#### The problem
Transcribe all the material exactly. Leave every line as it is.
Recorded data Start Marker
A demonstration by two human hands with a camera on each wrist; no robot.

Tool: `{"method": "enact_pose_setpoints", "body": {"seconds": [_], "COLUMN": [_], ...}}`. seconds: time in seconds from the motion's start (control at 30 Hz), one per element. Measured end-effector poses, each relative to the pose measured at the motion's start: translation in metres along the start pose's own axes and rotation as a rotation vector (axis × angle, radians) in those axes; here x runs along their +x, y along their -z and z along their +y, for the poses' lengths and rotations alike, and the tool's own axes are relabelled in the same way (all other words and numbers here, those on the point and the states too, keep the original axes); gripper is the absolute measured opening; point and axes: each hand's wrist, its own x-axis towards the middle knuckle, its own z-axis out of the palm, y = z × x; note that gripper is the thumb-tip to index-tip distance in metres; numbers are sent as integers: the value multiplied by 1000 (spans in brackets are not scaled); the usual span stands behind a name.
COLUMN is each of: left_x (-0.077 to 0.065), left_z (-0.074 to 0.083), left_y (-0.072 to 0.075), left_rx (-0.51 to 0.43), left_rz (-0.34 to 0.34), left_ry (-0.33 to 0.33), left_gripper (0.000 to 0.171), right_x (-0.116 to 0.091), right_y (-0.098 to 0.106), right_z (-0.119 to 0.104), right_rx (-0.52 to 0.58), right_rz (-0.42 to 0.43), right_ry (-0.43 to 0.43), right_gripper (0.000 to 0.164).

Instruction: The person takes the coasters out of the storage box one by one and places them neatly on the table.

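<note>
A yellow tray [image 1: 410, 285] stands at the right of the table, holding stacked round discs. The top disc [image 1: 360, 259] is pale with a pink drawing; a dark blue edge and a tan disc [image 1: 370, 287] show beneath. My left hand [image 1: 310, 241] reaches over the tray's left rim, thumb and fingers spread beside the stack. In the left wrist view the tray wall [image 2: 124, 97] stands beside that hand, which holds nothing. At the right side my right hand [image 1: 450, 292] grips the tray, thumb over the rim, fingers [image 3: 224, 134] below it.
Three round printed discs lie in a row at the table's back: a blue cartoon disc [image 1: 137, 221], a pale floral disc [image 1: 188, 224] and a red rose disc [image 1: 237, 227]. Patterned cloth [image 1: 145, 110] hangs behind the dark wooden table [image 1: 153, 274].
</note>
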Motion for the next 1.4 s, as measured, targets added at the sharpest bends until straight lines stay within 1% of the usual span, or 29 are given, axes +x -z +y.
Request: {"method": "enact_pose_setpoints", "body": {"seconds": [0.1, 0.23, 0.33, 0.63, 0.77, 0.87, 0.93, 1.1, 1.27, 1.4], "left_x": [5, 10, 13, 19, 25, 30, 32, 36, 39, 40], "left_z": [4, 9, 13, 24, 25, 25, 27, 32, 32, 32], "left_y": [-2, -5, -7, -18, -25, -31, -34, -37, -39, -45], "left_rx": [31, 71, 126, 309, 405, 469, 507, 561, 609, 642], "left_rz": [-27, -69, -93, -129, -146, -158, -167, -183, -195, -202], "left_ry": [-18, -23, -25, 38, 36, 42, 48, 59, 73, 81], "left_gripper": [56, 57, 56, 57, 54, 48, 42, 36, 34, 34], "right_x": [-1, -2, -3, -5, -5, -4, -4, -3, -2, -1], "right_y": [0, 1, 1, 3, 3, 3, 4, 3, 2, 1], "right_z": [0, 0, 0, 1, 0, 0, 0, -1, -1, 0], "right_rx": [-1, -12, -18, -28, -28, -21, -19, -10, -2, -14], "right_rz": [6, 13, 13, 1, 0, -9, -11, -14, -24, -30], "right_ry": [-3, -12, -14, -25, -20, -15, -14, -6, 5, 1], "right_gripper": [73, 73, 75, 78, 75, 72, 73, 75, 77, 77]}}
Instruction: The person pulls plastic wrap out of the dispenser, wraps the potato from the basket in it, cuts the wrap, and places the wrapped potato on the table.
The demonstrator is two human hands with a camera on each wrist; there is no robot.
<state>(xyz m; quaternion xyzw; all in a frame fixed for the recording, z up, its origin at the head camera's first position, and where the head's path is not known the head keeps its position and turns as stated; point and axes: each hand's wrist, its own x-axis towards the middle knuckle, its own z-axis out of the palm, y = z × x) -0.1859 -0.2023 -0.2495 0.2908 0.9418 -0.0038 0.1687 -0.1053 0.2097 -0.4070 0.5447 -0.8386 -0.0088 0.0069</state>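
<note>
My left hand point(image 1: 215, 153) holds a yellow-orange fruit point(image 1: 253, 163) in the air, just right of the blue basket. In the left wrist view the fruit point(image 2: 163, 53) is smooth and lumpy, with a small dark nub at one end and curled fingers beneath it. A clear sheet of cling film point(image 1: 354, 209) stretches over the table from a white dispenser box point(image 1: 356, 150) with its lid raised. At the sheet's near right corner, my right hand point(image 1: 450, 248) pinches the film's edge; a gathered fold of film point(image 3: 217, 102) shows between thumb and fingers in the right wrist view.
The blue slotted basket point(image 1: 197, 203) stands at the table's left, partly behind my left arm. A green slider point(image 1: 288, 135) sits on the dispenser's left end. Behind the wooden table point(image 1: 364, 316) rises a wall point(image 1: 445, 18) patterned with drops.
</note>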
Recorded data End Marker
#### Task answer
A demonstration by two human hands with a camera on each wrist; no robot.

Tool: `{"method": "enact_pose_setpoints", "body": {"seconds": [_], "COLUMN": [_], ...}}`. seconds: time in seconds from the motion's start (control at 30 Hz), one per element. Measured end-effector poses, each relative to the pose measured at the motion's start: translation in metres along the start pose's own axes and rotation as a rotation vector (axis × angle, radians) in those axes; here x runs along their +x, y along their -z and z along their +y, for the poses' lengths and rotations alike, and the tool's own axes are relabelled in the same way (all other words and numbers here, those on the point and the states too, keep the original axes); gripper is the absolute measured opening; point and axes: each hand's wrist, its own x-axis towards the middle knuckle, its own z-axis out of the palm, y = z × x; note that gripper is the thumb-tip to index-tip distance in metres; numbers are sent as integers: the value multiplied by 1000 (spans in brackets are not scaled); the usual span stands behind a name.
COLUMN is each of: left_x (-0.077 to 0.065), left_z (-0.074 to 0.083), left_y (-0.072 to 0.075), left_rx (-0.51 to 0.43), left_rz (-0.34 to 0.34), left_ry (-0.33 to 0.33), left_gripper (0.000 to 0.171), right_x (-0.116 to 0.091), right_y (-0.098 to 0.106), right_z (-0.119 to 0.104), right_rx (-0.52 to 0.58), right_rz (-0.42 to 0.43), right_ry (-0.43 to 0.43), right_gripper (0.000 to 0.164).

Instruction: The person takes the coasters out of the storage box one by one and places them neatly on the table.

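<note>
A yellow tray [image 1: 410, 285] stands at the right of the table, holding stacked round discs. The top disc [image 1: 360, 259] is pale with a pink drawing; a dark blue edge and a tan disc [image 1: 370, 287] show beneath. My left hand [image 1: 310, 241] reaches over the tray's left rim, thumb and fingers spread beside the stack. In the left wrist view the tray wall [image 2: 124, 97] stands beside that hand, which holds nothing. At the right side my right hand [image 1: 450, 292] grips the tray, thumb over the rim, fingers [image 3: 224, 134] below it.
Three round printed discs lie in a row at the table's back: a blue cartoon disc [image 1: 137, 221], a pale floral disc [image 1: 188, 224] and a red rose disc [image 1: 237, 227]. Patterned cloth [image 1: 145, 110] hangs behind the dark wooden table [image 1: 153, 274].
</note>
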Motion for the next 1.4 s, as measured, targets added at the sharpest bends until straight lines stay within 1% of the usual span, or 29 are given, axes +x -z +y.
Request: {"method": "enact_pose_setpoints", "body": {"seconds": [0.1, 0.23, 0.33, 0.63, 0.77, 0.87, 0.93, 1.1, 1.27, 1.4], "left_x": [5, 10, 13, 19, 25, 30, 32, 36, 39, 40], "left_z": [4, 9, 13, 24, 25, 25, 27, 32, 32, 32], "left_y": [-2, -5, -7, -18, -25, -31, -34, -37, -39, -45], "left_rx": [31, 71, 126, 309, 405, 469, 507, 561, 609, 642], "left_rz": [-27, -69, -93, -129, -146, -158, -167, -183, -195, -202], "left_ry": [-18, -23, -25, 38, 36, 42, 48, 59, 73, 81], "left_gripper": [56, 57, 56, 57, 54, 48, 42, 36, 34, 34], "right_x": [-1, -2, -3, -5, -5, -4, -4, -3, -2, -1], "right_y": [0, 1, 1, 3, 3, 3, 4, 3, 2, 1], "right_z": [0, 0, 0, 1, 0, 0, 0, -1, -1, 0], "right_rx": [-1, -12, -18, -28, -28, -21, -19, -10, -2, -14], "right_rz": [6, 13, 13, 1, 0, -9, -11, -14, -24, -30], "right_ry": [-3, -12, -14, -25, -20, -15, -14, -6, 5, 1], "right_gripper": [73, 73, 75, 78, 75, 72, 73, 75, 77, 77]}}
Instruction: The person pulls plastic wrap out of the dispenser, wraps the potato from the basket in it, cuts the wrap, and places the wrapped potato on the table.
The demonstrator is two human hands with a camera on each wrist; there is no robot.
<state>(xyz m; quaternion xyzw; all in a frame fixed for the recording, z up, its origin at the head camera's first position, and where the head's path is not known the head keeps its position and turns as stated; point and axes: each hand's wrist, its own x-axis towards the middle knuckle, its own z-axis out of the palm, y = z × x) -0.1859 -0.2023 -0.2495 0.2908 0.9418 -0.0038 0.1687 -0.1053 0.2097 -0.4070 0.5447 -0.8386 -0.0088 0.0069</state>
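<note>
My left hand point(image 1: 215, 153) holds a yellow-orange fruit point(image 1: 253, 163) in the air, just right of the blue basket. In the left wrist view the fruit point(image 2: 163, 53) is smooth and lumpy, with a small dark nub at one end and curled fingers beneath it. A clear sheet of cling film point(image 1: 354, 209) stretches over the table from a white dispenser box point(image 1: 356, 150) with its lid raised. At the sheet's near right corner, my right hand point(image 1: 450, 248) pinches the film's edge; a gathered fold of film point(image 3: 217, 102) shows between thumb and fingers in the right wrist view.
The blue slotted basket point(image 1: 197, 203) stands at the table's left, partly behind my left arm. A green slider point(image 1: 288, 135) sits on the dispenser's left end. Behind the wooden table point(image 1: 364, 316) rises a wall point(image 1: 445, 18) patterned with drops.
</note>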

Nothing else remains for the exercise.